Provided by Tejal Rao
Categories project
Time 4h15m
Yield 12 to 16 tamales
Number Of Ingredients 7
Steps:
- Place the corn husks in a large bowl and add enough warm water to cover. Weigh down with a plate if needed and soak until softened, at least 1 hour and up to 3 hours.
- Meanwhile, whisk the harina de maíz nixtamalizado, salt and baking powder in a large bowl. Add the lard and rub into the dry ingredients with your fingers until thoroughly incorporated and the mixture is sandy. Add 2 1/2 cups broth, 1/2 cup at a time, and mix and knead in each addition with your hands until fully incorporated before adding the next. The dough should be soft and tacky but not sticky. If needed, continue adding broth 1/4 cup at a time, kneading well after each addition.
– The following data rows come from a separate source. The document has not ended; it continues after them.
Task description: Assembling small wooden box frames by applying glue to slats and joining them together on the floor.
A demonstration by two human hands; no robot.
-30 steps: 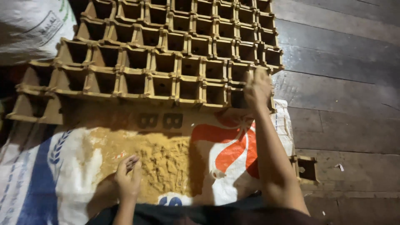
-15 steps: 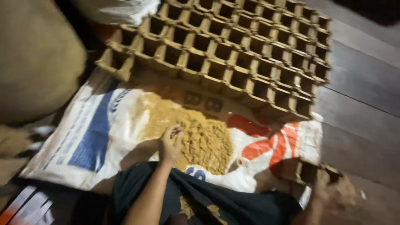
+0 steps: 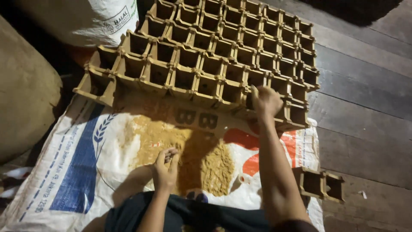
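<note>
Tan sack (image 3: 25,107): far left, bulging, contents hidden.

White woven sack (image 3: 86,21): far left corner, standing full behind the pots, contents hidden.

Flattened printed sack (image 3: 73,167): spread on the floor as a work mat, white with blue and red-orange patches.

Yellow-brown granular mix (image 3: 201,159): loose heap on the middle of the mat, just right of the left hand.

Left hand (image 3: 165,165): near centre, over the heap's left edge, fingers curled together with the tips drawn in; whether they pinch any mix cannot be told.

Square folded pots (image 3: 223,56): brown, open-topped, packed in touching rows from far left to far right along the mat's far edge. Every cell in view looks dark and hollow; no fill can be made out.

Right hand (image 3: 266,101): reaching to the near row of pots, right of centre, fingers bent down on a pot rim; a grip cannot be told. Judgement: seating a pot flush against its neighbours, mouth upright, would keep the row square and stop mix spilling between cells.

2 spare pots (image 3: 322,185): joined, on the near right, apart from the block, apparently empty.

Dark wooden plank floor (image 3: 369,111): right side.
</note>
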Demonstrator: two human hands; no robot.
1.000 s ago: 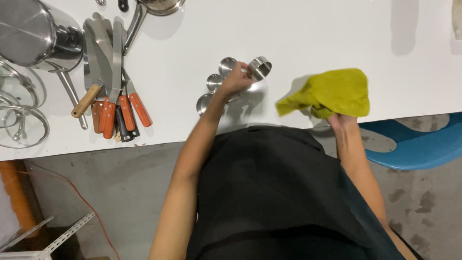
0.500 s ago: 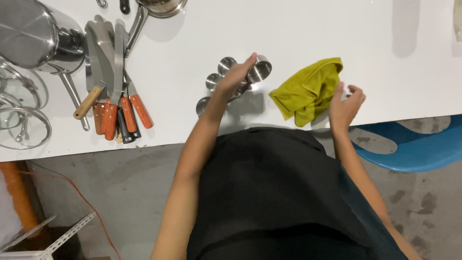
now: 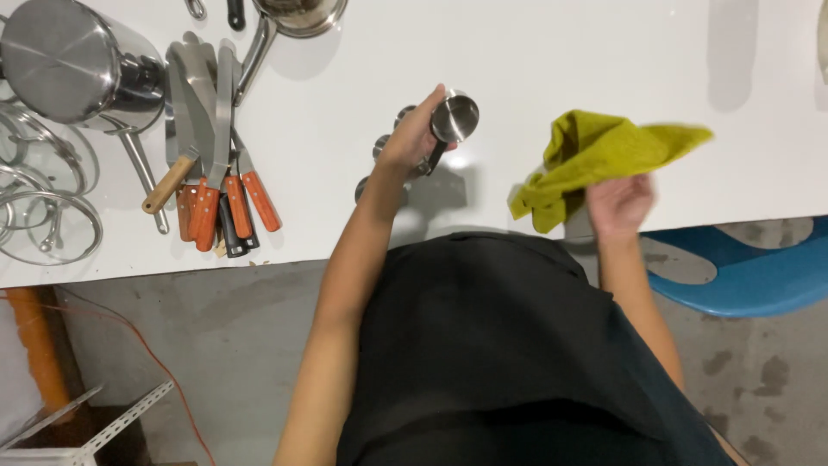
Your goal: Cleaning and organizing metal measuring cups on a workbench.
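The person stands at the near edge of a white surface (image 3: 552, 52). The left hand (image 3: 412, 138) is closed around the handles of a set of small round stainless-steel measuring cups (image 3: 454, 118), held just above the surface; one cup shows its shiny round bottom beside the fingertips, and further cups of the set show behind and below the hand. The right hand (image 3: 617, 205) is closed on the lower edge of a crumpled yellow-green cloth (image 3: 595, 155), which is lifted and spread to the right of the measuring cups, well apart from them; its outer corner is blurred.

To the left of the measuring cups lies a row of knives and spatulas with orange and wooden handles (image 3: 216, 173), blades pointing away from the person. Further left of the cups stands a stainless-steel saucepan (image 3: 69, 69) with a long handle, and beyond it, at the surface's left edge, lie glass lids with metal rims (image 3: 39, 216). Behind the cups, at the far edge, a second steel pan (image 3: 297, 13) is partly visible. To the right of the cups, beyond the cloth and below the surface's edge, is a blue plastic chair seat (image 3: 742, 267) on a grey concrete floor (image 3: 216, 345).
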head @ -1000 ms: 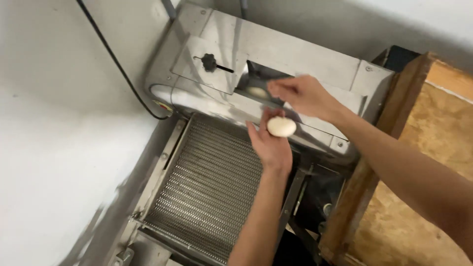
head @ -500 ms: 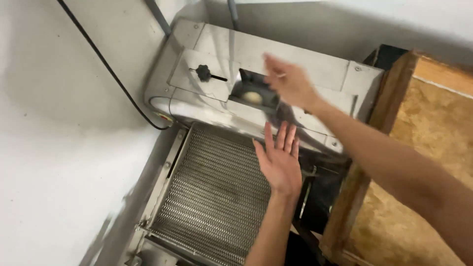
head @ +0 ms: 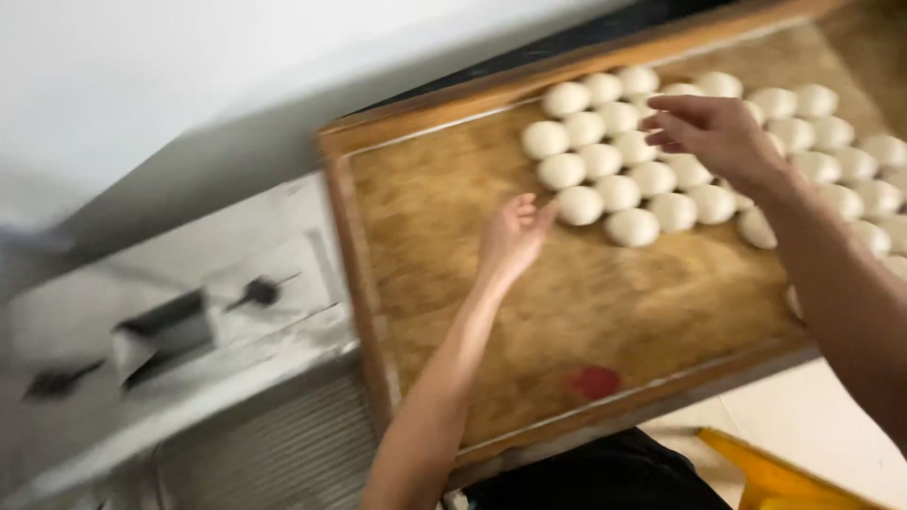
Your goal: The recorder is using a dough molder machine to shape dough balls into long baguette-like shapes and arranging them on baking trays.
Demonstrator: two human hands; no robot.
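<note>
Dough balls (head: 661, 179), pale and round, lie packed in rows on the far right part of a wooden tray (head: 453, 246). Over them hovers the right hand (head: 713, 132), fingers loosely curled and gripping nothing, fingertips just above the upper rows. Beside the nearest ball reaches the left hand (head: 515, 236), open-palmed and empty, close to it yet apart. Left of the tray sits a blurred metal machine (head: 179, 331) with a ribbed belt (head: 274, 453).

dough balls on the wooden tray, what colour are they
Pale cream-white dough balls, seen in the head view.
</note>
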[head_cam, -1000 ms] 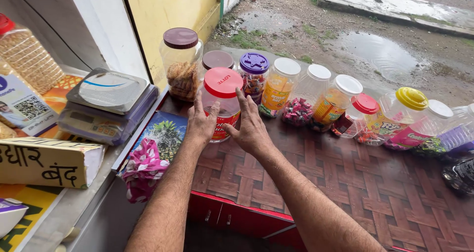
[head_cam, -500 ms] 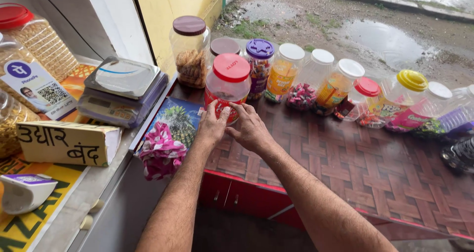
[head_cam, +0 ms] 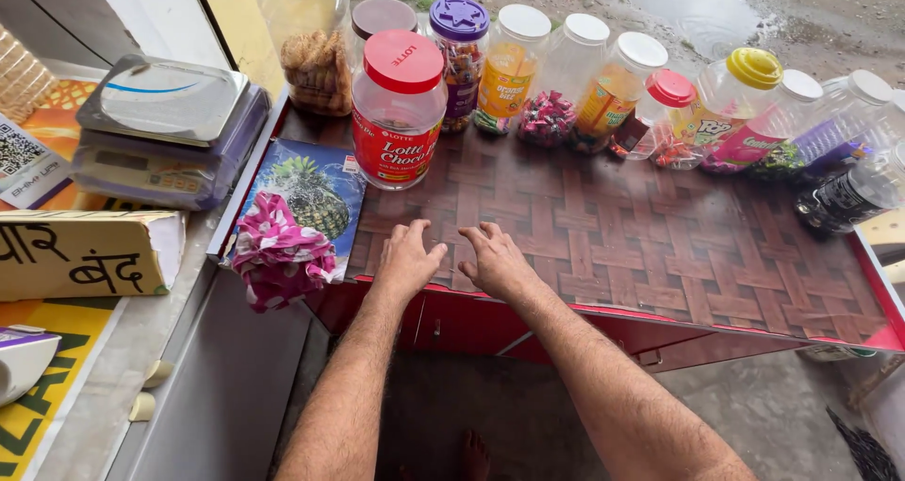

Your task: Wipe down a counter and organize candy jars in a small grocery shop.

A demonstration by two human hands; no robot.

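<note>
From the head camera, both hands are resting palm-down near the front edge of a brown woven-pattern counter [head_cam: 660, 245]. The left hand [head_cam: 407, 260] is lying open with fingers spread and gripping nothing; the right hand [head_cam: 497, 260] is lying just beside it, likewise open and empty, fingers pointing toward the jars.

Nearest to them, standing upright a little beyond the fingertips, is a clear plastic jar with a red lid [head_cam: 400, 109] and a red label band around its belly; neither hand is touching it. Behind it a large jar with a dark brown lid [head_cam: 307, 38] is holding round biscuits, and beside that a jar with a purple lid [head_cam: 459, 52] is showing wrapped sweets. A row of white-lidded jars [head_cam: 566, 76] with orange and pink contents is running to the right along the back edge, then a small red-lidded jar [head_cam: 667, 114] and a yellow-lidded jar [head_cam: 745, 99].

To the left of the hands a flat blue packet printed with a pineapple [head_cam: 311, 194] is lying on the counter, with a pink and white patterned cloth [head_cam: 278, 255] bunched on its near end. Farther left, a grey weighing scale [head_cam: 160, 128] is sitting on a ledge, and in front of it a cream cardboard sign with dark lettering [head_cam: 90, 250] is lying above a yellow printed sheet [head_cam: 47, 406].
</note>
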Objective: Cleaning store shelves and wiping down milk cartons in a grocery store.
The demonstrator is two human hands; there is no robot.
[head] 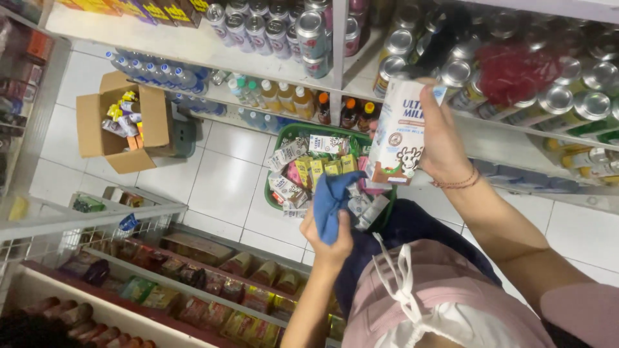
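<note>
The person wears a pale pink top with white drawstrings (401, 277) at lower right of the frame, dark blue trousers (412, 232) below, and a thin reddish bracelet (456, 182) on the right wrist.

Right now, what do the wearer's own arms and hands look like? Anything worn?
Both forearms are bare, no gloves. The right hand has a thin reddish-brown string bracelet at the wrist. A pale pink sleeve edge shows at the right upper arm. The left hand shows no ring, watch or band.
</note>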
- To assemble a tamal, remove a husk from the water and pat dry. Use your fingers or a palette knife to spread a handful of masa (about 1/4 cup) in the center of the husk, covering about two-thirds of the husk with masa about 1/4-inch thick. Leave at least 3 inches clear at the pointed end and at least an inch on the other sides. Put 1 heaping spoonful of the chicken tinga filling lengthwise down the center of the masa. Wrap by bringing the right side of the dough over the filling and folding in half. Continue rolling tightly to the long end of the husk, then fold the pointed bottom end over the tamal towards the open top. Set aside folded ends down. Repeat with the remaining ingredients.
- Prepare a large steamer by setting a steamer insert or rack above gently boiling water. Stack the tamales flat seam side down on the insert, leaving an empty space in the center. Cover with remaining husks, then the lid. Steam, replenishing the water as needed, until the tamales are firm and the masa comes away easily from the husk, about 45 to 55 minutes. Remove from the heat and keep warm in the steamer until ready to serve. Steamed and cooled tamales can be wrapped individually and frozen for up to 3 months. Thaw overnight in the refrigerator and steam until heated through to serve.